● **PROBLEM DETAILS**
Report each line from the entries in which "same" can be found.

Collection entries
•••••

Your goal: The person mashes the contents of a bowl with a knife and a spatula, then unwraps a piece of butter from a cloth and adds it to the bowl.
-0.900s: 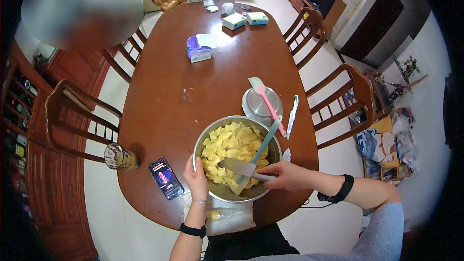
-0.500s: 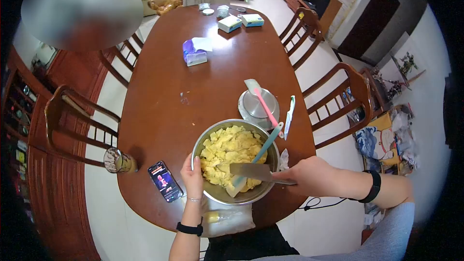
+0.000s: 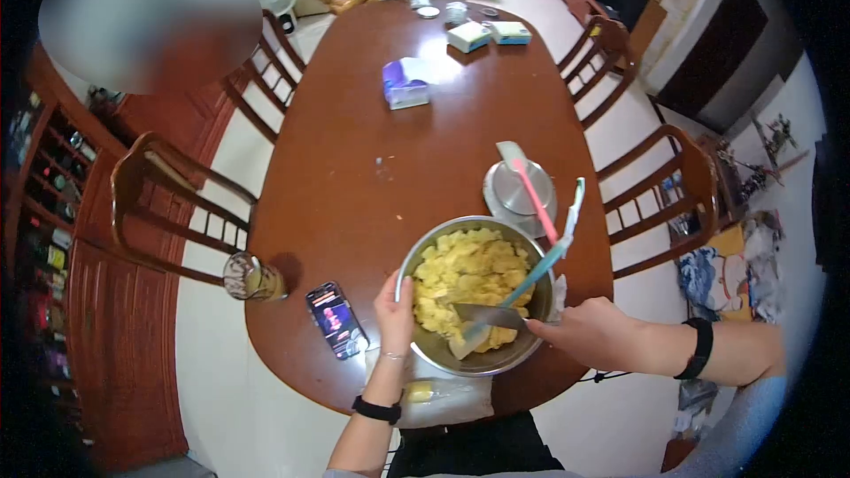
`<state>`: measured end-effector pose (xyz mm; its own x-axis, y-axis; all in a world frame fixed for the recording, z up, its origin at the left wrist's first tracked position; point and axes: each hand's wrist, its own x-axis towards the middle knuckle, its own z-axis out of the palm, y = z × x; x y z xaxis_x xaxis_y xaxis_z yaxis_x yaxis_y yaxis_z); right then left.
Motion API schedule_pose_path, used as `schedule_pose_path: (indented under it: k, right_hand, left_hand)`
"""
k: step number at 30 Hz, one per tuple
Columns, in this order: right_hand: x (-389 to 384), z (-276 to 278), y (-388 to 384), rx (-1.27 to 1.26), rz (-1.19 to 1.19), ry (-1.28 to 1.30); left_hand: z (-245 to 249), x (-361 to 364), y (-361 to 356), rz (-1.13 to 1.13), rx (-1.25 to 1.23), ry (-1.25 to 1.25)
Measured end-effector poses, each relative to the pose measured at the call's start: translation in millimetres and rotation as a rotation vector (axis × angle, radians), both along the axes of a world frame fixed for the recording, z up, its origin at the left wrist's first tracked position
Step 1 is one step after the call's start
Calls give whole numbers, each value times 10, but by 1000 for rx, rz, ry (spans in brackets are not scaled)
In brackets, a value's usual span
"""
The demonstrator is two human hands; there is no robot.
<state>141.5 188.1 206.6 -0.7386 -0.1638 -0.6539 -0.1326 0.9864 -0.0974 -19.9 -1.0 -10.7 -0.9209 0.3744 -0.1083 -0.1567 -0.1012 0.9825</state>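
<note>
A steel bowl (image 3: 423, 350) stands at the near end of the table, filled with lumpy yellow mash (image 3: 460, 265). My left hand (image 3: 395, 314) grips its left rim, thumb inside and fingers outside. In my right hand (image 3: 589, 332), at the bowl's right side, is a kitchen knife (image 3: 489, 314) with a broad metal blade lying over the mash. A teal-handled spatula (image 3: 536, 279) leans in the bowl, its pale head in the mash under the blade. Where the knife handle sits in my fingers is mostly hidden.
Behind the bowl are a kitchen scale (image 3: 518, 199), a pink spatula (image 3: 536, 195) and a white knife (image 3: 575, 208). To the left lie a phone (image 3: 336, 319) and a glass (image 3: 254, 277). A plastic bag (image 3: 460, 398) lies at the near edge; tissue packs (image 3: 407, 84) stand farther back.
The whole view has shifted, so the table and bowl appear farther right. My right hand and the knife have moved slightly left relative to the bowl. My left hand stays on the rim.
</note>
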Motion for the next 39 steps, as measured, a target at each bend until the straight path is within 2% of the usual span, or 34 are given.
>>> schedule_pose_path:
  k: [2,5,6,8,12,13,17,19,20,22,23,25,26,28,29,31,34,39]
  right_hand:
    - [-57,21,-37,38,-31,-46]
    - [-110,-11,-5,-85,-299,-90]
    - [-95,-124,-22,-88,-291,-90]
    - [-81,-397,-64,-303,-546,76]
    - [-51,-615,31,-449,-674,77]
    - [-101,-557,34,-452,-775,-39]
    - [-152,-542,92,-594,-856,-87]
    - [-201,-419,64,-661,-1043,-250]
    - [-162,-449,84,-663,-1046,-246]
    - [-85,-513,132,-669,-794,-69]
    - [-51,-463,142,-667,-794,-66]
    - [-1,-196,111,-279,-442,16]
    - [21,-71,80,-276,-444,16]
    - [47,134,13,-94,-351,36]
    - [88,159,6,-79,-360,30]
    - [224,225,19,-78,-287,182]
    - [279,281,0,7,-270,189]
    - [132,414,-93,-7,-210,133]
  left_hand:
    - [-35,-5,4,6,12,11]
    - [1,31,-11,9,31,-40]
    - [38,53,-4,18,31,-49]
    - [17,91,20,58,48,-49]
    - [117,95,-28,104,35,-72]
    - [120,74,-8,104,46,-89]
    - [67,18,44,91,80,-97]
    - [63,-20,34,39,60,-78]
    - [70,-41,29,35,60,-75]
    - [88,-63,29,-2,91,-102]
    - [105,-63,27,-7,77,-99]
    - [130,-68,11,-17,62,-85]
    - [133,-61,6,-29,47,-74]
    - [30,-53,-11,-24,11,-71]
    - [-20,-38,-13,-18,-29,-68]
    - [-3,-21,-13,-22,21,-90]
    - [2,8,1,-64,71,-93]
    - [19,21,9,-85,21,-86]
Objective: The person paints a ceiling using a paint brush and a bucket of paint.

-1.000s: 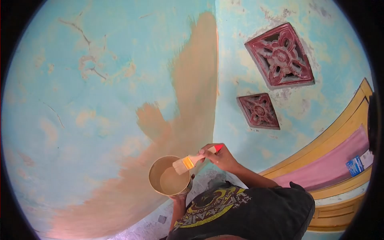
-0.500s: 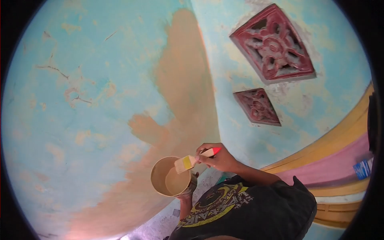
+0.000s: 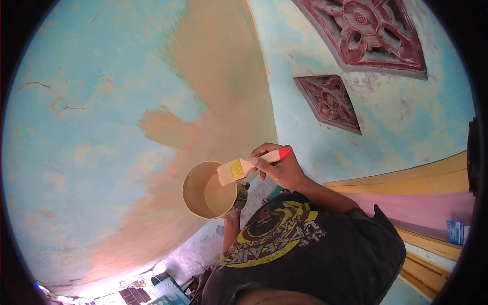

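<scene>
My right hand [image 3: 277, 165] grips a paintbrush [image 3: 260, 158] by its pale wooden handle, which ends in a red tip. A yellow band sits above the light bristles, and these hang over the mouth of a paint can [image 3: 189, 190]. Brownish-tan paint [image 3: 218, 198] lies inside the tilted can. From below, my left hand [image 3: 233, 215] holds the can at its side; most of that hand is hidden behind it, with fingertips showing at the can's right edge.
A blue wall [image 3: 91, 147] with a broad tan painted patch [image 3: 223, 76] stands ahead. On the adjoining wall are two dark red vent blocks [image 3: 330, 99]. Yellow and pink bands [image 3: 422, 203] run at the right, near a blue box [image 3: 455, 232]. Cluttered items [image 3: 168, 290] lie at bottom left.
The view has shifted, so the can, brush and hands appear higher in the picture. More of the floor clutter shows at the bottom left. Both hands keep their hold.
</scene>
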The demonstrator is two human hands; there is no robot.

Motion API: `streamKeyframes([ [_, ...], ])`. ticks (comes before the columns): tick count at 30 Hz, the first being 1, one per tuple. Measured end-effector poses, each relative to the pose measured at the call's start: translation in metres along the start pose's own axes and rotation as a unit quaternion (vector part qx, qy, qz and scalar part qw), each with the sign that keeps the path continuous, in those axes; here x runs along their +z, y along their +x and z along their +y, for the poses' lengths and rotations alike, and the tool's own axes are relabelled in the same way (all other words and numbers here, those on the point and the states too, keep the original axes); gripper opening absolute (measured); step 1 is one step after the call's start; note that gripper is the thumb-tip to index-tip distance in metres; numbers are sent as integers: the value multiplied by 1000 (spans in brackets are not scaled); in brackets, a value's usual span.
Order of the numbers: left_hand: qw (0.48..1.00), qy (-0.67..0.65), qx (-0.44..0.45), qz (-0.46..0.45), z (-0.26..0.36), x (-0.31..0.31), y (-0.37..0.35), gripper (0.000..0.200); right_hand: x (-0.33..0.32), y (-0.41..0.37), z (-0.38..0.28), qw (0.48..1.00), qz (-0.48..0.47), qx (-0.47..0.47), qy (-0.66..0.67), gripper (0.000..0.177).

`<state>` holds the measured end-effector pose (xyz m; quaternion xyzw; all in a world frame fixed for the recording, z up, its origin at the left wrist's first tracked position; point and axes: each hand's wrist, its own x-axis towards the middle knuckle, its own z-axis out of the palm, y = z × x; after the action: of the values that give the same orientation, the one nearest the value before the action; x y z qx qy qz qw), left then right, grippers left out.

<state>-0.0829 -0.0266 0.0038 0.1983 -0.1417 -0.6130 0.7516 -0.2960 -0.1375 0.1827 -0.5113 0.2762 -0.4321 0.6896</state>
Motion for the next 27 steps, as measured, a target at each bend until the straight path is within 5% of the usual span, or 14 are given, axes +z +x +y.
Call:
streamKeyframes([
  [9, 998, -65, 9, 18, -8, 11, -6, 77, -13, 1, 25, 1000, 1, 2, 25, 21],
  [11, 979, 196, 50, 7, -10, -7, -11, 78, -14, -2, 17, 998, -5, 43, 49, 20],
  [12, 919, 383, 81, 39, -11, -4, -11, 78, -12, -4, 13, 997, 0, 56, 44, 20],
  [14, 933, 349, 83, 26, -7, 5, -5, 78, -17, 0, 5, 995, -5, 92, 45, 22],
  [15, 991, 124, 54, -20, -4, 11, -1, 79, -17, 4, 3, 996, -2, 79, 31, 22],
  [16, 992, -108, 17, -65, 0, 14, 0, 79, -14, 6, 4, 997, 5, 69, 17, 23],
  [19, 994, -102, 18, 29, 2, -2, 3, 81, -11, 10, 8, 998, 30, 59, -1, 23],
  [21, 993, 109, 45, 31, 3, 0, 10, 82, -9, 11, 9, 996, 71, 54, 25, 23],
  [23, 993, 105, 49, 1, 13, 13, 21, 83, -2, 21, 14, 987, 128, 41, 88, 23],
  [27, 988, -125, 21, -90, 41, 36, 31, 85, 19, 57, 33, 972, 210, -34, 105, 18],
])
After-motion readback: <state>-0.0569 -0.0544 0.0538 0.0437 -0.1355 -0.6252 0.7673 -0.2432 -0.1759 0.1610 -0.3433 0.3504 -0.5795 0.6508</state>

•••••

● **TASK RESPONSE**
Motion API: `streamKeyframes([ [_, ...], ])`. ticks (comes before the columns): tick count at 30 Hz, the first being 1, one per tuple. Measured end-effector poses, each relative to the pose measured at the call's start: translation in metres along the start pose's own axes and rotation as a unit quaternion (vector part qx, qy, qz and scalar part qw), each with the sign that keeps the path continuous, in those axes; here x runs along their +z, y along their +x and z along their +y, for the poses' lengths and rotations alike, and the tool's own axes are relabelled in the same way (all other words and numbers here, those on the point and the states too, keep the original axes); gripper opening absolute (measured); step 1 is one step after the call's start; note that gripper is the thumb-tip to index-tip distance in metres; numbers are sent as integers: the value multiplied by 1000 (spans in brackets are not scaled); in brackets, a value's usual span.
`<state>` holds the measured end-effector pose (xyz m; quaternion xyzw; all in a world frame fixed for the recording, z up, its origin at the left wrist's first tracked position; point and axes: each hand's wrist, its own x-axis towards the middle knuckle, its own z-axis out of the palm, y = z × x; after the action: of the values that give the same orientation, the one nearest the value before the action; x y z qx qy qz qw), left then right, grippers left out.

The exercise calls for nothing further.